Restate every line of the data word for word, except for the images.

Supplied material:
___

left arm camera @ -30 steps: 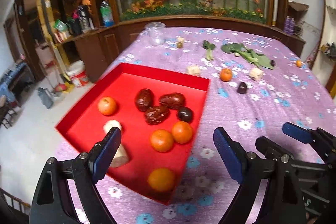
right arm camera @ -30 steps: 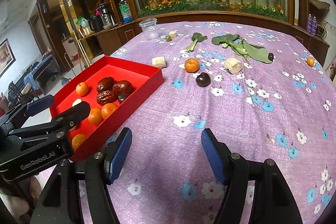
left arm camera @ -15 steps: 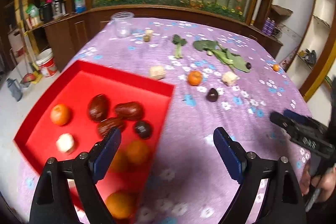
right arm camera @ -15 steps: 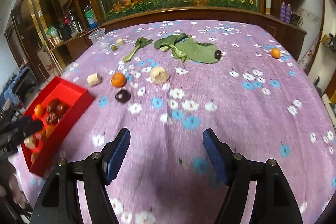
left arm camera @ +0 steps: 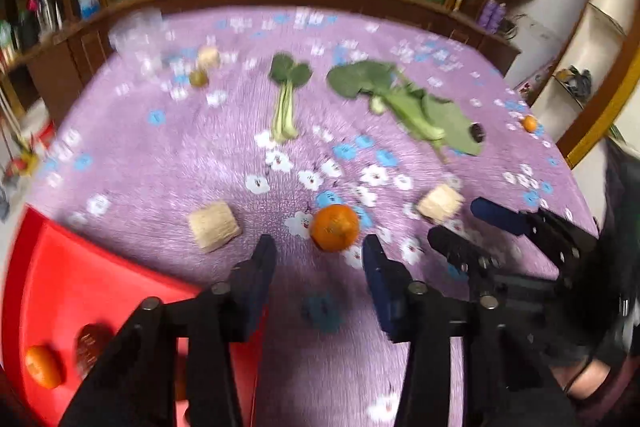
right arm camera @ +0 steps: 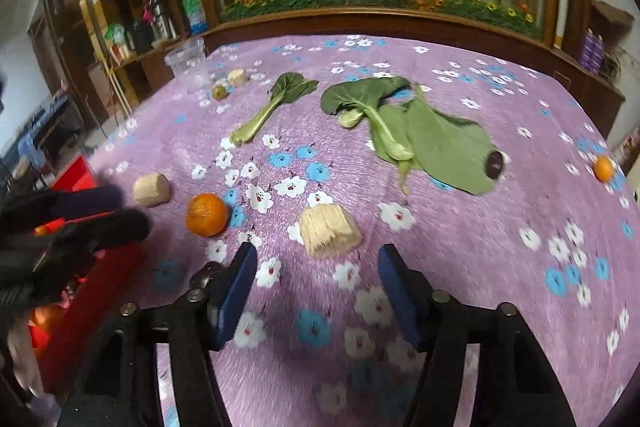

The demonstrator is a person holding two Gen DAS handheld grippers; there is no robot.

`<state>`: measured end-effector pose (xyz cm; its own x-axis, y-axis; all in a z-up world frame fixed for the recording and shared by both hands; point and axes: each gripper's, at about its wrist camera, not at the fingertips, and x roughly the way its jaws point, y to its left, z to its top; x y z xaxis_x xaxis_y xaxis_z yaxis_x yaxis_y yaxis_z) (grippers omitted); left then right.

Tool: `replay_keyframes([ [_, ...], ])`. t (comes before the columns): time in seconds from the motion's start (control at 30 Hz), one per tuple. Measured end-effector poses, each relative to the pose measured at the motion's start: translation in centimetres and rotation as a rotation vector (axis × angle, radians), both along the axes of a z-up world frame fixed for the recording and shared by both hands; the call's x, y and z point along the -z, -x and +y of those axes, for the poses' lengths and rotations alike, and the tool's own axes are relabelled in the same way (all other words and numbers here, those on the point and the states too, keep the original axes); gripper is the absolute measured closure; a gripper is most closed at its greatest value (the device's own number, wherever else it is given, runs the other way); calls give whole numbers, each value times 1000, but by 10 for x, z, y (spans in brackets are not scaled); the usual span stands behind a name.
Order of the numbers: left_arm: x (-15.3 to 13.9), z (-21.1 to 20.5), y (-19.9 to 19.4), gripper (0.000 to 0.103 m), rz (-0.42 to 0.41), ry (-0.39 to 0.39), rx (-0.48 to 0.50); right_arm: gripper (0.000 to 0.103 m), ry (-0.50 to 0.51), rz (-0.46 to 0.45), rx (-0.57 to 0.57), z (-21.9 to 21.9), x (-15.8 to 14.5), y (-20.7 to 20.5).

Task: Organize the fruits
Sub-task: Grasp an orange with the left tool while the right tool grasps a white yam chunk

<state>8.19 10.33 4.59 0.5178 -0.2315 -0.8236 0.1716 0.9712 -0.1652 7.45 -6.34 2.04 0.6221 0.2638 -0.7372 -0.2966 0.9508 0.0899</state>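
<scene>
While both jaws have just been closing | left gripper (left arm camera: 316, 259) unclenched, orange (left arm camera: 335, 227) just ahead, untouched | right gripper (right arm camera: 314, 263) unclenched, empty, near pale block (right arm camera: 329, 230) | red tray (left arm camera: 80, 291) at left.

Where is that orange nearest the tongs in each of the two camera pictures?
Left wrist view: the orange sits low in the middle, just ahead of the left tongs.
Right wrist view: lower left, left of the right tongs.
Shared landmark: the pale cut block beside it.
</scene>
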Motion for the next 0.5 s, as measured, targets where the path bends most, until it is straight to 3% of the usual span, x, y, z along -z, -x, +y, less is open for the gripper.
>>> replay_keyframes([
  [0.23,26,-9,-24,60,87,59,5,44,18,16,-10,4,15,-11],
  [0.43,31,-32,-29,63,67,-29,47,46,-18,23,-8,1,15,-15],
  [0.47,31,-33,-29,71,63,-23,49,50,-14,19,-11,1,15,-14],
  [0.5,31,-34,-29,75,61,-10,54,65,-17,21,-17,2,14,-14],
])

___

Task output:
left arm camera @ -30 steps: 
right arm camera @ -30 steps: 
left arm camera @ -15 steps: 
right arm camera @ -15 steps: 
left arm camera @ +0 steps: 
right arm camera @ +0 steps: 

The demonstrator is a person holding two Gen DAS handheld grippers; there is no robot.

`<state>`: measured end-effector pose (xyz cm; its own x-axis, y-axis; all in a z-up world frame fixed for the recording and shared by both hands; point and axes: each gripper's, at about its wrist camera, not at the fingertips, and x roughly the way its jaws point, y to its left, z to its top; x y z xaxis_x xaxis_y xaxis_z yaxis_x yaxis_y yaxis_z) (grippers omitted); left then right.

Tool: `replay_keyframes([ [_, ...], ])`. t (comes before the columns): time in seconds from the motion's start (control at 30 Hz), one per tuple. Measured end-effector poses, each relative to the pose measured at the motion's start: translation in centimetres and rotation as a rotation vector (axis × angle, radians), both along the axes of a z-up world frame fixed for the recording and shared by both hands; the call's x, y and z point along the -z, -x and +y of those axes, for the poses' lengths and rotations alike, and the tool's own axes are relabelled in the same way (all other words and numbers here, those on the point and the states too, keep the original axes); gripper is the absolute measured closure; a gripper is most closed at its greatest value (the device's own number, wherever else it is given, runs the other way); calls give whole numbers, each value times 1000, but by 10 for x, z, y (spans in brackets are not scaled); the usual span stands behind a name.
Order of the numbers: left_arm: x (-15.3 to 13.9), z (-21.1 to 20.5), y (-19.9 to 19.4), gripper (0.000 to 0.103 m), rz (-0.42 to 0.41), ry (-0.39 to 0.39), rx (-0.48 to 0.50); right_arm: gripper (0.000 to 0.103 m), ry (-0.50 to 0.51), rz (-0.46 to 0.45), rx (-0.57 to 0.57), z (-21.9 to 21.9), x (-15.8 to 14.5), y (-20.7 to 20.5).

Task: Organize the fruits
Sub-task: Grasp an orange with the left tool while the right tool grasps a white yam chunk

<state>8.19 10.33 4.59 0.5178 -0.2315 -0.8236 0.1716 0.9712 -0.1652 7.45 -6.34 2.04 0.6221 0.2638 -0.7372 -0.2966 0.9508 0.0899</state>
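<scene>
While both jaws have just been closing | left gripper (left arm camera: 316, 259) unclenched, orange (left arm camera: 335, 227) just ahead, untouched | right gripper (right arm camera: 314, 263) unclenched, empty, near pale block (right arm camera: 329, 230) | red tray (left arm camera: 80, 291) at left.

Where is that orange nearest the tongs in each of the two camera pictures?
Left wrist view: the orange sits low in the middle, just ahead of the left tongs.
Right wrist view: lower left, left of the right tongs.
Shared landmark: the pale cut block beside it.
</scene>
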Motion for the next 0.5 s, as measured, targets where the path bends most, until it is straight to 3% of the usual span, x, y, z along -z, -x, +y, less is open for the gripper.
>>> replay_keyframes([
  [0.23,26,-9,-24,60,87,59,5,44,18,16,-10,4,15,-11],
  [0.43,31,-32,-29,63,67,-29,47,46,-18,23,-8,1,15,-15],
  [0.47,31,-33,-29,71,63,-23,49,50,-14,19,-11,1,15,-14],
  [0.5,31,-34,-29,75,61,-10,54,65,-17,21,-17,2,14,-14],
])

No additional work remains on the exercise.